Your assignment: From the records, pick out and copy each line containing "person".
** Data for the task follows **
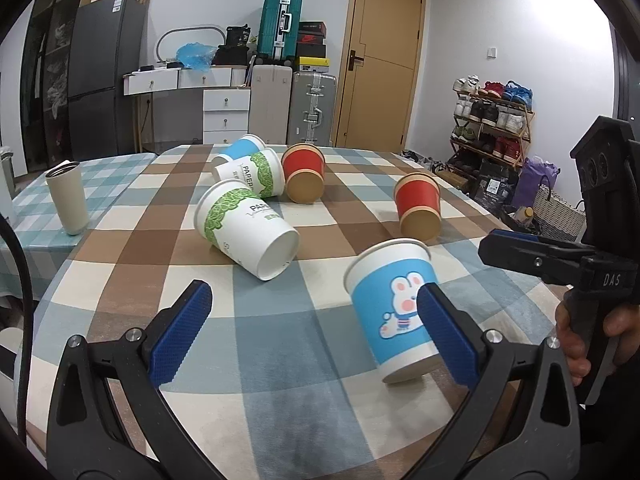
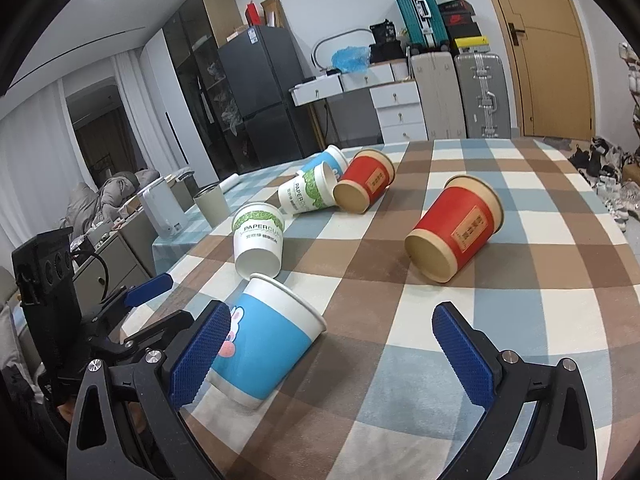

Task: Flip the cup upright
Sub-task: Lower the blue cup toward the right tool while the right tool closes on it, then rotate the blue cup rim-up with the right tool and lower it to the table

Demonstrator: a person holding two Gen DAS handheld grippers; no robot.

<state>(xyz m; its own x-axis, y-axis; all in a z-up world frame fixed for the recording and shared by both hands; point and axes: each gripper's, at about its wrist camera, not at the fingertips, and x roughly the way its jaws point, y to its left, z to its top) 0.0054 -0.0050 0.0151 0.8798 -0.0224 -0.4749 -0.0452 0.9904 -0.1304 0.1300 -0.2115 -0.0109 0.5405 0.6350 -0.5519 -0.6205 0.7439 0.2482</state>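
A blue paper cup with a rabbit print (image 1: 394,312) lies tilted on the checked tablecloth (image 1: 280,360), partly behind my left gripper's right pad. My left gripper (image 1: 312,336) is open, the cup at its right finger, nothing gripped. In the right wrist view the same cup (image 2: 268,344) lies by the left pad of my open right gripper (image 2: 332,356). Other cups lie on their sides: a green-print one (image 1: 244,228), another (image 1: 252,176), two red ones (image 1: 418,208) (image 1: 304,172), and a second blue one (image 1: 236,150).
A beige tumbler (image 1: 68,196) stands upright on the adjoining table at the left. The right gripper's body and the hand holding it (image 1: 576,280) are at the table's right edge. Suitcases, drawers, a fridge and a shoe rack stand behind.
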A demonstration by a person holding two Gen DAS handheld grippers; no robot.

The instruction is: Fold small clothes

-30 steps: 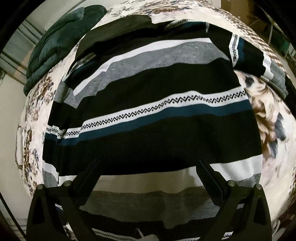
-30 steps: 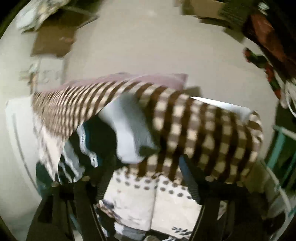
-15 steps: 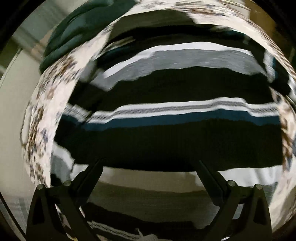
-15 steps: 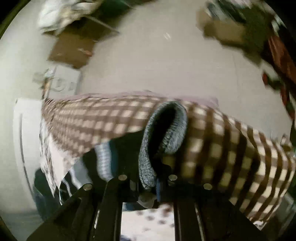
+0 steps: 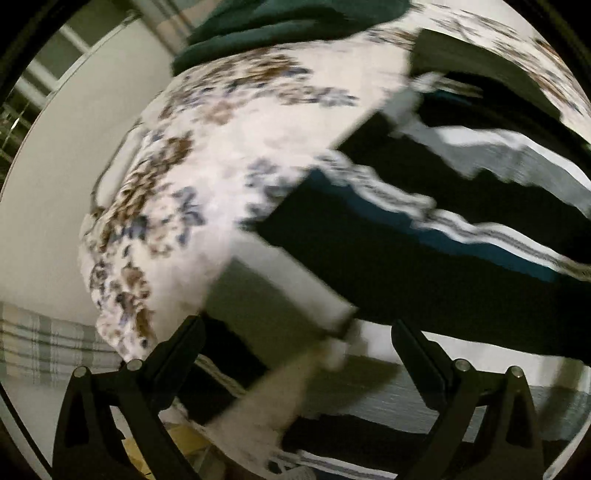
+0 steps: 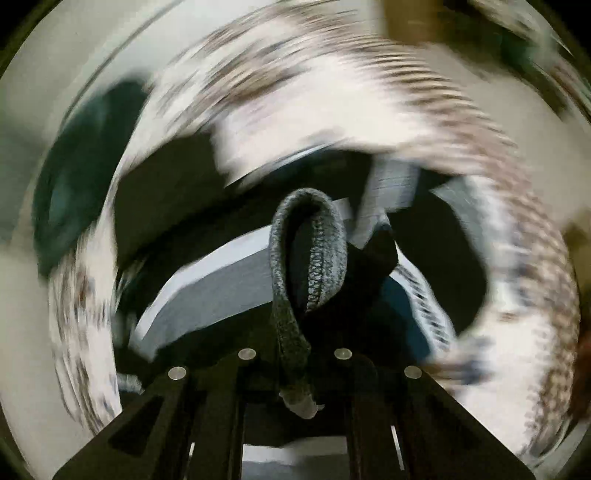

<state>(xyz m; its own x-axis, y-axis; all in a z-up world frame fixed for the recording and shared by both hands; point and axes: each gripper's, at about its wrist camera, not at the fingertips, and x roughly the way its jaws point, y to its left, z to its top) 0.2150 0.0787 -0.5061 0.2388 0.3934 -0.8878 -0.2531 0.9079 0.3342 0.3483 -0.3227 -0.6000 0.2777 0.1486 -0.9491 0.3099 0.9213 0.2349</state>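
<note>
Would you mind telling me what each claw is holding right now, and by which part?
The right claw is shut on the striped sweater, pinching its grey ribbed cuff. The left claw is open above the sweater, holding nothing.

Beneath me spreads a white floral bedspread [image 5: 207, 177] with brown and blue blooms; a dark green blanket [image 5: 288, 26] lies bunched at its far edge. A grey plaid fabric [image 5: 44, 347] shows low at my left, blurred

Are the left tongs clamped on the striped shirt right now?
No, the left tongs stand wide open, with the striped shirt lying on the floral sheet beyond them, not pinched.
</note>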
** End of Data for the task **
Result of this exercise:
Demonstrator: a person holding two Gen DAS handheld grippers; no robot.
A demonstration by a person holding two Gen DAS handheld grippers; no robot.

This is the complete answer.